WebSockets vs Long Polling

This article contrasts the operational complexity of WebSockets and Long Polling using real world examples to promote Long Polling as a simpler alternative to Websockets in systems where a half-duplex message channel will suffice.

WebSockets

A WebSocket is a long lived persistent TCP connection (often utilizing TLS) between a client and a server which provides a real-time full-duplex communication channel. These are often seen in chat applications and real-time dashboards.

Long Polling

Long Polling is a near-real-time data access pattern that predates WebSockets. A client initiates a TCP connection (usually an HTTP request) with a maximum duration (ie. 20 seconds). If the server has data to return, it returns the data immediately, usually in batch up to a specified limit. If not, the server pauses the request thread until data becomes available at which point it returns the data to the client.

Analysis

WebSockets are Full-Duplex meaning both the client and the server can send and receive messages across the channel. Long Polling is Half-Duplex meaning that a new request-response cycle is required each time the client wants to communicate something to the server.

Long Polling usually produces slightly higher average latency and significantly higher latency variability compared to WebSockets.

WebSockets do support compression, but usually per-message. Long Polling typically operates in batch which can significantly improve message compression efficiency.

Scaling Up

We’ll now contrast the systemic behavior of server-side scalability for applications using primarily WebSockets vs Long Polling.

WebSockets

Suppose we have 4 app servers in a scaling group with 10,000 connected clients.

Now suppose we scale up the group by adding a new app server and wait for 60 seconds.

We find that all of the existing clients are still connected to the original 4 app servers.
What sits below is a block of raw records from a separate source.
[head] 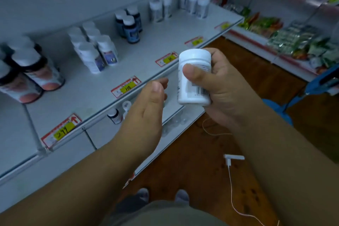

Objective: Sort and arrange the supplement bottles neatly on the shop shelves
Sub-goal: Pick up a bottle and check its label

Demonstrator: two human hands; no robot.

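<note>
Right hand (218, 86) grips the white bottle (194, 77) at frame centre, thumb on the label, held in the air just off the shelf (146, 49) edge. Left hand (146, 108) is open and empty, just beside it. Risks: one-hand grip on a smooth bottle, so it could slip to the floor. Setting it down could topple the white-capped group (93, 49) at left-centre. Label is blurred, so missorting is possible.

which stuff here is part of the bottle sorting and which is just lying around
Job: white bottle in right hand; empty left hand; dark blue bottles; white bottles; shelf.
Lying about: white cable on floor; snack packets on neighbouring rack.
</note>
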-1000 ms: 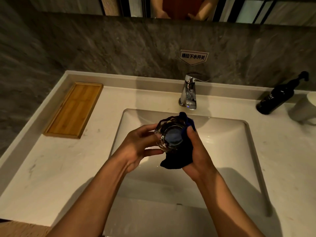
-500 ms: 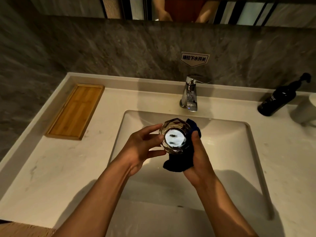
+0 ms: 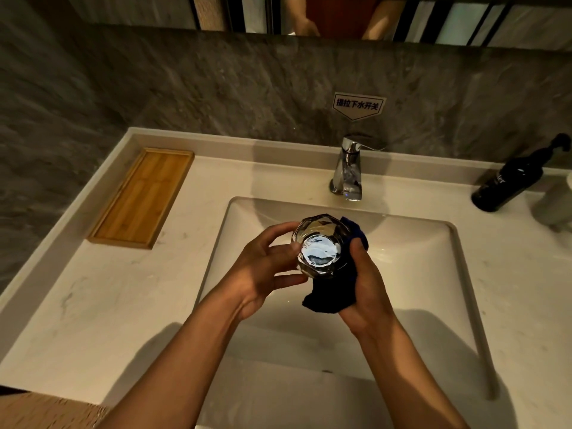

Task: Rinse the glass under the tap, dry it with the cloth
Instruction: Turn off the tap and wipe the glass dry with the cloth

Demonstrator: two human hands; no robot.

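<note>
A clear faceted glass [image 3: 318, 247] is held over the white sink basin [image 3: 411, 258], its round end turned up toward me. My left hand [image 3: 263, 275] grips its left side with fingers and thumb. My right hand [image 3: 365, 289] presses a dark blue cloth [image 3: 332, 295] against the glass's right and lower side; the cloth wraps behind the glass and hangs below it. The chrome tap [image 3: 348, 171] stands behind the basin, and no water is visible running from it.
A bamboo tray [image 3: 142, 196] lies on the counter at the back left. A black pump bottle [image 3: 513, 178] and a white cup [image 3: 557, 202] stand at the back right. A stone wall with a small sign [image 3: 358, 104] rises behind the tap.
The glass has tilted so its round end faces me and now reflects light. Both hands stay over the basin, the cloth still against the glass.
</note>
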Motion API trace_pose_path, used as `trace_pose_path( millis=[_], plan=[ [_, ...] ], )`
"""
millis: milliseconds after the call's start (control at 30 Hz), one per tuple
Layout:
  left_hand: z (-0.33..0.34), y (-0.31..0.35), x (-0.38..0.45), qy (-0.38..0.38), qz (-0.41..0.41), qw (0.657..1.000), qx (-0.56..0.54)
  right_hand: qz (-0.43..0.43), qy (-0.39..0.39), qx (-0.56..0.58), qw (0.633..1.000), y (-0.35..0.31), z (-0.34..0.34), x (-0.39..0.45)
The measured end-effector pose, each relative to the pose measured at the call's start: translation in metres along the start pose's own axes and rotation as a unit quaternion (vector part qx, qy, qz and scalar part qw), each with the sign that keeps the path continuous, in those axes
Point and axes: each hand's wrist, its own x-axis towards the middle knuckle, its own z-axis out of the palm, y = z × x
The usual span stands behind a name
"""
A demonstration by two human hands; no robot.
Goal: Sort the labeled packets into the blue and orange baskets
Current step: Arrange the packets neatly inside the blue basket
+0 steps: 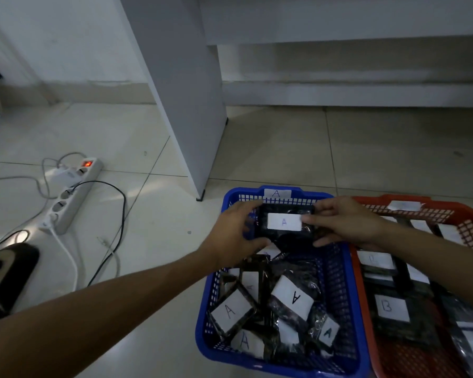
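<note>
Blue plastic makes the basket (339, 296) that sits on the floor (148, 241), and a paper tag on its far rim says A. Right beside it, touching, sits the orange basket (366, 309).

From the head view, both hands hold one black shiny packet (284, 230) up over the far end of the blue basket. The left hand (238, 236) grips the packet's left side, fingers on top and thumb below. The right hand (347, 222) pinches its right side the same way. A white label on the packet shows the letter A, easy to read.

My guess is that the step now is checking the letter and putting this packet where it belongs. It says A, so the next move should be to lower it and let go inside the blue basket, on top of the others.

Many black packets with A labels (291, 298) already lie in a messy heap in the near part of the blue basket. Packets in the orange basket show a B label (391, 306); some labels there are too blurry to read.

Far left on the floor lies a white power strip (71, 195) with a red light and cords.
</note>
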Motion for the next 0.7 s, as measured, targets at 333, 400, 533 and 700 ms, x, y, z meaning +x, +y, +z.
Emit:
trace_pose_path(
  millis=[333,400,533,700],
  plan=[
    [-0.005,-0.030,0.047,-0.047,-0.052,0.988,0.140,0.021,0.076,0.013,0.997,0.028,0.049,0.073],
    [-0.002,-0.035,0.054,-0.075,-0.053,0.981,0.173,0.020,0.088,0.001,0.996,0.031,0.051,0.077],
    [0.006,-0.044,0.062,-0.116,-0.055,0.972,0.195,-0.008,0.120,-0.073,0.990,0.038,0.056,0.082],
    [0.018,-0.040,0.066,-0.155,0.010,0.951,0.267,-0.051,0.150,-0.189,0.969,0.039,0.053,0.085]
  ],
)
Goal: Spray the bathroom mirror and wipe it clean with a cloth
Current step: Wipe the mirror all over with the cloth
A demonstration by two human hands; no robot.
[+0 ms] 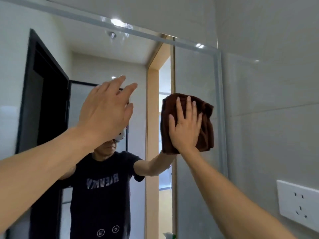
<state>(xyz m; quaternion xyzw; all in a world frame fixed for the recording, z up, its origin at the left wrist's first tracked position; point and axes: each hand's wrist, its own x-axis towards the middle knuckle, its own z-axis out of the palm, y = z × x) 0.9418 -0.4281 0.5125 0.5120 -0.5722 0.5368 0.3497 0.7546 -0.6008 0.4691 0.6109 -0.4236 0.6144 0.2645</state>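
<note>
Pressing bunched brown cloth (205,118) flat on mirror (195,69), right hand (185,128)

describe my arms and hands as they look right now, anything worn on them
Both forearms are bare in view: no sleeves reach them, and no gloves, watch, rings or bracelets show on the left hand or the right hand. The mirror reflects a dark short-sleeved T-shirt with pale lettering.

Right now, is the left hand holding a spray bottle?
No. The left hand is raised with fingers straight and holds nothing, while the right hand presses the brown cloth flat.
</note>
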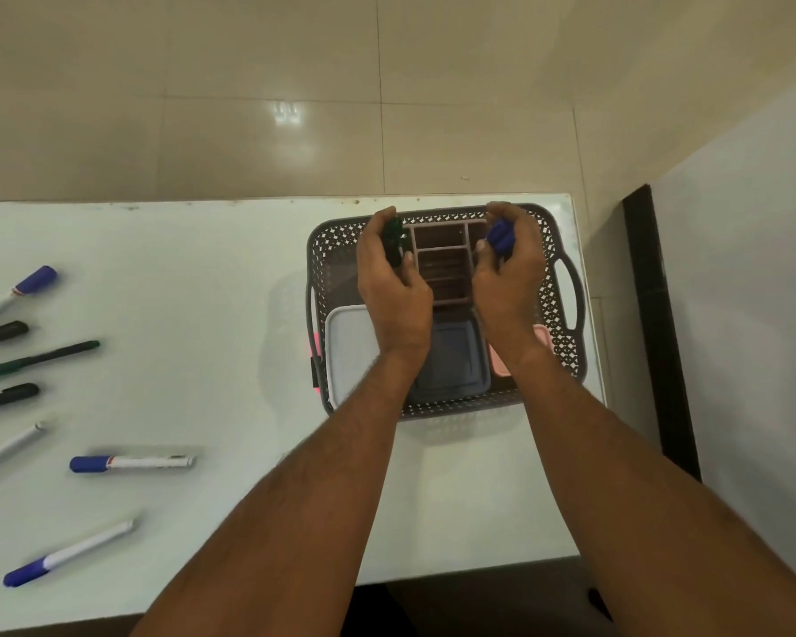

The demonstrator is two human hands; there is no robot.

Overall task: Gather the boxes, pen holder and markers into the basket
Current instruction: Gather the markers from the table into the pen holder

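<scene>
Both forearms reach fwd from the bottom edge, out over the basket [566, 287]. Left hand [394, 287] sits curled round a green marker [394, 243], thumb side toward the pen holder [446, 264]. Right hand [511, 278] grips a blue-capped marker [501, 236], fingers wrapped, just beside the holder's right edge. Holder, brown w/ compartments, stands in the basket's far half. Near half: white box [348, 351] at left, dark blue box [451, 360] in the middle, pink box [543, 337] at right, partly under the wrist. Basket rests at the right end of the white surface [230, 314]. Out left, well apart from it, loose markers: blue-capped ones [129, 462] [67, 554] [33, 282], a green pen [38, 359], black ones [5, 333] [5, 397], a white one [8, 445]. Beige floor tiles [272, 85] beyond; pale wall [754, 223] at right w/ a dark strip [658, 314] along its foot.
</scene>
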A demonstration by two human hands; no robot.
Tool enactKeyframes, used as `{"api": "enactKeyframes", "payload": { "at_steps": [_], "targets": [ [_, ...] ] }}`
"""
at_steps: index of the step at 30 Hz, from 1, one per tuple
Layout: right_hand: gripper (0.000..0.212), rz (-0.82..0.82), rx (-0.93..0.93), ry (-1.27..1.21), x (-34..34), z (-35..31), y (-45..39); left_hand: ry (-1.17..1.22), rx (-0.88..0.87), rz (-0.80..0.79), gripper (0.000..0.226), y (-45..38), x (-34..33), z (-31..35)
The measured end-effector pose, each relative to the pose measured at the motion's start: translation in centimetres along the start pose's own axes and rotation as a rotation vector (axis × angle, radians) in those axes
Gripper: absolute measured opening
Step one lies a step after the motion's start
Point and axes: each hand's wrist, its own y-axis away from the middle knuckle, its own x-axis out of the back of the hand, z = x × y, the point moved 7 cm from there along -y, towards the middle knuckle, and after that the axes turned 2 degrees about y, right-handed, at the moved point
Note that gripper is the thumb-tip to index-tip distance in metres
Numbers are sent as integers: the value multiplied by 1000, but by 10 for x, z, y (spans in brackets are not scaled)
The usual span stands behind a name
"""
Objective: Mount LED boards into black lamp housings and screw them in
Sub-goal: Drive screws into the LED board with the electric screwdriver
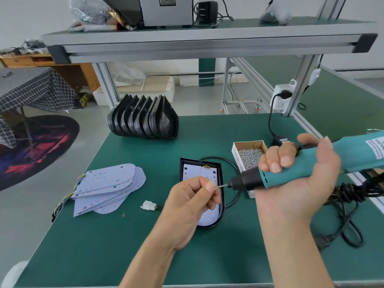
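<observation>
- Step: loading a screw (216, 189) onto driver (291, 173) bit; L hand (193, 201) pinches the screw, R hand (295, 175) grips driver.
- LED board (200, 175) sits in housing (222, 188) on bench (128, 235), under hands.
- Next, likely: seat screw, tip driver down to a board hole.

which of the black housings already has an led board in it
The housing lying flat under the left hand, with a white board inside. The other housings stand stacked on edge at the table's far side.
</observation>
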Motion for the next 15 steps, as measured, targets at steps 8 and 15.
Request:
{"api": "enactKeyframes", "payload": {
  "at_steps": [8, 15],
  "targets": [
    [29, -20, 10, 10, 3, 2, 2, 5, -10, 73, 23, 3, 1, -4],
    [27, -31, 23, 11, 2, 3, 2, 19, -23, 104, 24, 5, 1, -6]
  ]
}}
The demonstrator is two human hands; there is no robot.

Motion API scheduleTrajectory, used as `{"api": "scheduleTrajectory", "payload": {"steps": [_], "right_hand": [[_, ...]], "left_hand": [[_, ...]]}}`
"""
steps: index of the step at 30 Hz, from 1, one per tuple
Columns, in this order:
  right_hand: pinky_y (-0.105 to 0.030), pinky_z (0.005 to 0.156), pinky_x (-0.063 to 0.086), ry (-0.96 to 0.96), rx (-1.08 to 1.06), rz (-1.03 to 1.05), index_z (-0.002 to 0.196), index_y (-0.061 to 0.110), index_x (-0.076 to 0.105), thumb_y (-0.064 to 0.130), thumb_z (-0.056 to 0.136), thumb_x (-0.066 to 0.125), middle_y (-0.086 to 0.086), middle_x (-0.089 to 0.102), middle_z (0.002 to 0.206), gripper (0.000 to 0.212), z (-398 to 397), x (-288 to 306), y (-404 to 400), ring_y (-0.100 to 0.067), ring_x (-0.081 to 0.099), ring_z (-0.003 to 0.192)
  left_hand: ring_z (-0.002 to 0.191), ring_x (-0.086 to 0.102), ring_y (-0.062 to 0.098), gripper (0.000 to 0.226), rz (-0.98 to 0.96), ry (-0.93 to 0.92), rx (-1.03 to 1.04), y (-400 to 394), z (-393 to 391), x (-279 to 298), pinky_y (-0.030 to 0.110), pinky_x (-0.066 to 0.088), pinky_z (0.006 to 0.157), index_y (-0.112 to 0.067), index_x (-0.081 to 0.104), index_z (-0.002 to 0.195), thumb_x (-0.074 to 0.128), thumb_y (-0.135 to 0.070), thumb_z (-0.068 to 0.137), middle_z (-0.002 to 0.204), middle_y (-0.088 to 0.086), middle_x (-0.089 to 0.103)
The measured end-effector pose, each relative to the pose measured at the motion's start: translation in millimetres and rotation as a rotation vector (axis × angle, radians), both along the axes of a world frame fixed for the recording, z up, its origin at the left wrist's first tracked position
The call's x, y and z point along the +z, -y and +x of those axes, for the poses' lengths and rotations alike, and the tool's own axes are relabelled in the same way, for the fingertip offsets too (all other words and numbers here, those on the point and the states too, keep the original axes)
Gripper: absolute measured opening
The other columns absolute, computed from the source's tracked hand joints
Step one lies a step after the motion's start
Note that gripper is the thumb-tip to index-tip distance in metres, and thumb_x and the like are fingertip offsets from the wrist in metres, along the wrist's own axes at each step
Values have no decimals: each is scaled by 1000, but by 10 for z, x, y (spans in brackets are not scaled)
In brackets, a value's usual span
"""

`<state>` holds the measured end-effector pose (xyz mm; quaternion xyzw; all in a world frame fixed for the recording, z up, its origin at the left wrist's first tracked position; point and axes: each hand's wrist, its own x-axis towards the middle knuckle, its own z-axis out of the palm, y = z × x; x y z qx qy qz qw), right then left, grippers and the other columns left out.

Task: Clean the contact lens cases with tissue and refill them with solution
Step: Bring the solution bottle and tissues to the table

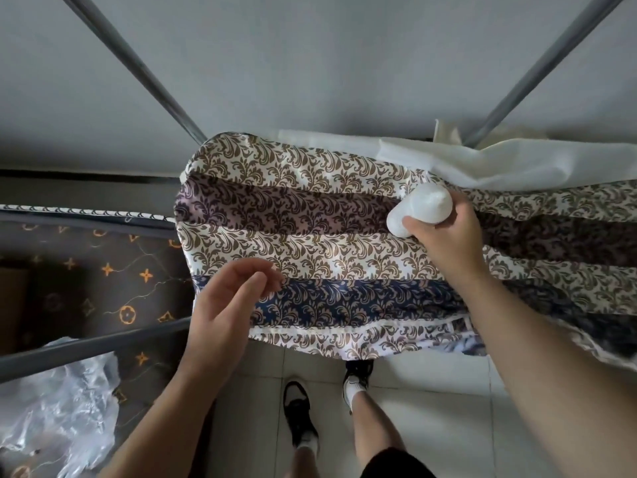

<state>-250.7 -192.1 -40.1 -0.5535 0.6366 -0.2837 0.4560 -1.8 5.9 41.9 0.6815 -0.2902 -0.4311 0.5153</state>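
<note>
White plastic, a small solution bottle (pixel 418 210), is gripped in the right hand (pixel 444 232), thumb and fingers curled round it, above the patterned bed cover (pixel 310 208). The left hand (pixel 224 305) is half open, its fingers loosely bent, and I cannot tell if they pinch something small. No contact lens case or tissue is visible in this head view. I think the risk is here: if the bottle is uncapped and tilts, solution can spill on the fabric, and a small case set on soft bedding can tip over.
</note>
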Motion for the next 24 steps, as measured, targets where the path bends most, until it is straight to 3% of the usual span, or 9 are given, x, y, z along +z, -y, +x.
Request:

The Load Balancer may be intelligent enough to route new connections to the new app server in order to balance the number of concurrent connections so that this effect will diminish over time. However, the amount of time required for this system to return to equilibrium is unknown and theoretically infinite.

These effects could be mitigated by the application using a system to intelligently preempt web socket connections in response to changes in the scaling group's capacity but this would require the application to have special real-time knowledge about the state of its external environment which crosses a boundary that is typically best left uncrossed without ample justification.

Long Polling

Suppose we have the same 4 app servers in a scaling group with 10,000 connected clients using Long Polling.

Now suppose we scale up the group by adding a new app server and wait for 60 seconds.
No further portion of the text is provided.